L' article 23 concerne la collaboration du tribunal avec un Etat partie en matière de maintien de la sécurité et de l'ordre public, afin, d'une part, d'assurer la protection du tribunal, et, d'autre part, d'éviter que les activités du tribunal ne portent préjudice à la sécurité ou à l'ordre public de cet Etat. Le tribunal coopère également avec les Etats parties afin de faciliter l'application de leurs législations et d'éviter les abus de privilèges ( article 24 ).

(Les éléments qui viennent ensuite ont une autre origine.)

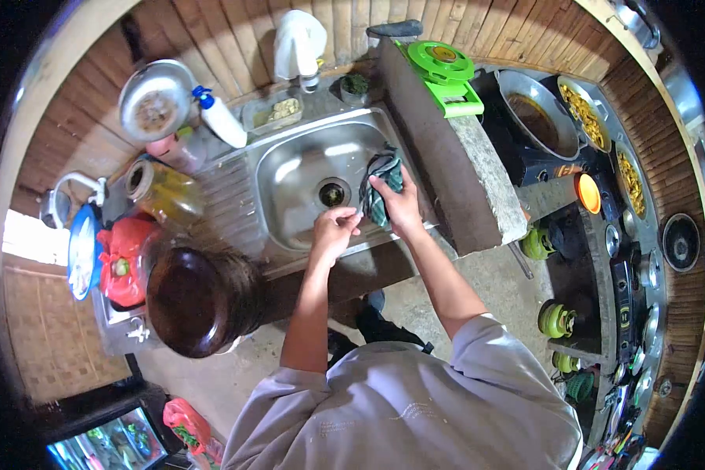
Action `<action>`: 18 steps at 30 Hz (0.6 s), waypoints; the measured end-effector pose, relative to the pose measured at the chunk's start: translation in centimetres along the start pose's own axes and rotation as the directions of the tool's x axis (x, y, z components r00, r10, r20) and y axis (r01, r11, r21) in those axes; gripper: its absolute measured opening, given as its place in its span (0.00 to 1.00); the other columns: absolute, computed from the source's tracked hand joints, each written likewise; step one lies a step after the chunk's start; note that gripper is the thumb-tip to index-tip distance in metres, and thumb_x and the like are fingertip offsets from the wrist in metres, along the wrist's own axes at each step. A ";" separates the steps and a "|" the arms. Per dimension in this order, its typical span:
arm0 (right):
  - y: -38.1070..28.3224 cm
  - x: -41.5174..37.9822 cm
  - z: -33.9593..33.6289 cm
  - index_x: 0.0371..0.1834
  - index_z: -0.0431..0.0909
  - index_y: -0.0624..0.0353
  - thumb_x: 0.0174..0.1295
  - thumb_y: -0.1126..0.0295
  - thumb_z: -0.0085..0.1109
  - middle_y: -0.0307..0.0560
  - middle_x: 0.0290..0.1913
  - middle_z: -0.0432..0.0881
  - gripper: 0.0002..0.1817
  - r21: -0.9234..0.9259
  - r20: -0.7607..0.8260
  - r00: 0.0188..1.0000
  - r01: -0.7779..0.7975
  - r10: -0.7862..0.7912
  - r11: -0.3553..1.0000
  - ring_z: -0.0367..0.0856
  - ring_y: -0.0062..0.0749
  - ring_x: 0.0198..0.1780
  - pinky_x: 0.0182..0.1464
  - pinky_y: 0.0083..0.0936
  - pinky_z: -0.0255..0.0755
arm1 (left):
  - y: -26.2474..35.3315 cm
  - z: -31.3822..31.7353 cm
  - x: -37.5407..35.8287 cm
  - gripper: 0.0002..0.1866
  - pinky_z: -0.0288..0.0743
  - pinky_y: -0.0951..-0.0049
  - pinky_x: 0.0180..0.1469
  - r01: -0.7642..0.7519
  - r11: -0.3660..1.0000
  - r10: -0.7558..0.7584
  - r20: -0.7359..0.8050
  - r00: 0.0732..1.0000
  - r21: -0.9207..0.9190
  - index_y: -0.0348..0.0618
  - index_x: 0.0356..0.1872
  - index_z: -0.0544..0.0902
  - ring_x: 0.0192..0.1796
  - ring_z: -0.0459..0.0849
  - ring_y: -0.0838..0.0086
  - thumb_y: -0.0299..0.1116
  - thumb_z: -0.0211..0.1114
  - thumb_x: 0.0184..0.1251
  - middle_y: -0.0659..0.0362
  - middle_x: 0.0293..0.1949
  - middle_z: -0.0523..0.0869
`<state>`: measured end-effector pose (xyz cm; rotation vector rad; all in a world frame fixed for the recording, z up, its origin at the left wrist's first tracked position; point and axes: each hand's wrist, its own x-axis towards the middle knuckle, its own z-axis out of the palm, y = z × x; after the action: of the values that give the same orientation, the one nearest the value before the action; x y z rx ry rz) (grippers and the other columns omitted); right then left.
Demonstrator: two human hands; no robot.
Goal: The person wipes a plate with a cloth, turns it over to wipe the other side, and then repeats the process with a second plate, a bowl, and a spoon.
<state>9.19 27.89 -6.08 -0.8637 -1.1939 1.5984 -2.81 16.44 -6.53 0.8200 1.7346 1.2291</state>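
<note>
Over the right side of a steel sink (pixel 286 184), my right hand (pixel 398 202) grips a dark green patterned cloth (pixel 377 205), bunched up and hanging beside the palm. My left hand (pixel 335 233) is just left of the cloth, above the sink's front edge, with its fingers bent and close together. Something small and pale shows at its fingertips, too small to name. The drain (pixel 331 193) lies behind my hands in the basin. A faucet (pixel 309 81) with a white cloth (pixel 296 45) over it stands at the back.
Left of the sink are a white bottle (pixel 224 119), a jar of yellow liquid (pixel 164 192), a red bag (pixel 123 258) and a dark round pot (pixel 192 301). A concrete ledge (pixel 454 172) borders the right, with a wok (pixel 536 113) on the stove beyond.
</note>
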 end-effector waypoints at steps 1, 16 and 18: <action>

Les articles 25 à 35 portent sur les modalités de mise en oeuvre de l'accord : relations avec les accords bilatéraux ( article 25 ), règlement des différends ( article 26 ), signature ( article 27 ), ratification ( article 28 ), adhésion ( article 29 ), entrée en vigueur ( article 30 ), application à titre provisoire ( article 31 ), application spéciale ( article 32 ), dénonciation (art icle 33 ), dépositaire ( article 34 ) et langues faisant foi ( article 35 ).
L'accord a été adopté le 23 mai 1997 et ouvert à la signature au siège de l'Organisation des Nations unies pendant vingt-quatre mois à compter du 1 er juillet 1997. Il est entré en vigueur le 30 décembre 2001, soit trente jours après la date de dépôt du dixième instrument de ratification ou d'adhésion.
A la date de clôture de la signature, vingt et un États l'avaient signé. A ce jour, 38 États l'ont ratifié ou y ont adhéré.
Bien que cet accord date de 1997, le projet de loi autorisant l'adhésion de la France à cet accord n'a été déposé devant l'Assemblée nationale par le Gouvernement que le 28 juillet 2010, soit plus de 13 ans après.
Alors que le droit international de la mer présente une importance particulière pour notre pays et que la France dispose d'un juge au sein de ce tribunal, votre rapporteur regrette le manque d'empressement des autorités françaises à adhérer à cet accord.